I wrote to Skelton and offered to demonstrate that a bar graph of this content need not be boring if he would kindly send me the information on which his packed bubbles chart was based. I requested all of the information that was available (apparently this information about public servant salaries resides in a publicly available database) about these agencies, salaries, etc., both current and past. Skelton graciously responded by sending the data, but only what he used to produce his own chart: the list of agencies and number of employees in each who earned the top 100 salaries. This information alone is of limited interest. As a Vancouver resident, I would want to know how this year was different from the past and not just the numbers of people, but also the amounts that they were paid. As Edward Tufte wrote long ago, “If the statistics are boring, then you’ve got the wrong numbers.” A chart of any type that contains this information alone will generate relatively little interest. Perhaps Skelton displayed it as packed bubbles rather than a bar graph to camouflage the fact that the information is rather limp. Dressing up a chart in glitter and spangles to generate interest that doesn’t exist in the information itself treats readers disrespectfully. In The Elements of Style, Strunk and White wrote: “No one can write decently who is distrustful of the reader’s intelligence, or whose attitude is patronizing.” I agree.

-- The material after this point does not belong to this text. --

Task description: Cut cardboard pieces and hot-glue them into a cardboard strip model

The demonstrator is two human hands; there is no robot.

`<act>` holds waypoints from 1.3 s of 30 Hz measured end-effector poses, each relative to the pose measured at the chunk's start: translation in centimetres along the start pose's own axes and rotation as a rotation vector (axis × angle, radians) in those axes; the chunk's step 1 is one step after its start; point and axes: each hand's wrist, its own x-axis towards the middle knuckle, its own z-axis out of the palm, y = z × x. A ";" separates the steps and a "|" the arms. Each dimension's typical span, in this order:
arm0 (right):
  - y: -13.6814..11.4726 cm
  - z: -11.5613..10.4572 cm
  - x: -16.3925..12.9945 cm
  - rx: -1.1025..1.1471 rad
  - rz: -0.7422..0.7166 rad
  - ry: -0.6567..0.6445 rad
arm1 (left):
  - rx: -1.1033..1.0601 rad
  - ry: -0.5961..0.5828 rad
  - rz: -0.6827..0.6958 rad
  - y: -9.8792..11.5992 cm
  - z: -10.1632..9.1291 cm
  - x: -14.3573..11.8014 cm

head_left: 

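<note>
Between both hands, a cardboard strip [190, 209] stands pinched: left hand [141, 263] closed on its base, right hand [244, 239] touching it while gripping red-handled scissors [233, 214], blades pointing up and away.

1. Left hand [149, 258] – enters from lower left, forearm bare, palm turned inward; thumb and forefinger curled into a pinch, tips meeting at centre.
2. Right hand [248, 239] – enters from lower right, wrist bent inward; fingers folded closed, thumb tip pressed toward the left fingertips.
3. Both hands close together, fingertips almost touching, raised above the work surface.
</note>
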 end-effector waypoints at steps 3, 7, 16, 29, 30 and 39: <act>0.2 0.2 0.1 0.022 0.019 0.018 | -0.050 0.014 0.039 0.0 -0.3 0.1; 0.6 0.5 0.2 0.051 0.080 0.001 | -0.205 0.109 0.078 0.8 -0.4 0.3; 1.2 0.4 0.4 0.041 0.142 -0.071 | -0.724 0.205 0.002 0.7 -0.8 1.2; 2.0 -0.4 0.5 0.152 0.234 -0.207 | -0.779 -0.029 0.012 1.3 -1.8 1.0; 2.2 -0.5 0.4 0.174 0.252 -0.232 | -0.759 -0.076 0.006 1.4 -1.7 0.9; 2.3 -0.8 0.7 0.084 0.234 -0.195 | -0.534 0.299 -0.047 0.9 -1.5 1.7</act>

A chart that displays a rich set of interesting data will not be boring, even if it is a humble bar graph. To illustrate this fact, I began with the data that Skelton provided, and then added to it the kind of information that a journalist could include to engage the reader’s interest. (Please note that I fabricated much of the data in the display below to illustrate my point.)

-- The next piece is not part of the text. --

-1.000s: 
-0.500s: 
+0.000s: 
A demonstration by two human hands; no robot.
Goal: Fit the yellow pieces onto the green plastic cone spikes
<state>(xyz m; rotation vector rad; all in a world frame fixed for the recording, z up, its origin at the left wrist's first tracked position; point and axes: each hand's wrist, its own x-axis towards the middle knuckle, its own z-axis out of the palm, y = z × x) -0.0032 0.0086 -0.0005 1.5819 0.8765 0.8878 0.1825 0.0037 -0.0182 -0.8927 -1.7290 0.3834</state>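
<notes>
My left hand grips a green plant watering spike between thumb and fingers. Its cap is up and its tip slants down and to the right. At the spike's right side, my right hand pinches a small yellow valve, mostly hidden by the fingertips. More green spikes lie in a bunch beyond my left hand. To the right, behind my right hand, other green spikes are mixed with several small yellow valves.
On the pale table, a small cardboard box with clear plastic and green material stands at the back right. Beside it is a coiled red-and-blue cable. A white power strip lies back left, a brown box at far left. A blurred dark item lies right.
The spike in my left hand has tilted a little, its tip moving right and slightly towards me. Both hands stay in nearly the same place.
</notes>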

This enriched set of information, displayed in a way that is easy to read, lends itself to more than a glance. It invites the reader to examine the story in depth.

Skelton is concerned with a significant challenge that journalists currently face:

For news organizations, this constant tension—between excitement and accuracy—is second nature. The most accurate way to portray a council meeting might be a photo of a bunch of bored looking seniors waiting in line to speak. But most newspapers would run the photo of the one, animated speaker waving their finger and shouting.

When did it become the job of journalism to manufacture interest and excitement that doesn’t exist and isn’t warranted? I know that news organizations are struggling to survive. I share Skelton’s concern that it is getting harder and harder to be heard in a world of increasing noise. Not every message is worth hearing, however, and when the message is worthwhile, cutting through the din in ways that rob the message of clarity and accuracy only adds to the noise.

How can reporters get people to read their stories and examine their graphs? I believe they can only do this in a lasting way by consistently providing content that is interesting, accurate, clear, and useful. If they do this often enough, they will become a trusted source. The New York Times is my primary source of news. I subscribe to this publication to show my support for expert journalism and to do what I can to keep it alive. I browse the articles on my iPad and read a few of them daily. How do I pick the articles that I read? I browse the titles, which clue me into the content. I don’t pick articles because they’re eye-catching. I pick those that are mind-catching.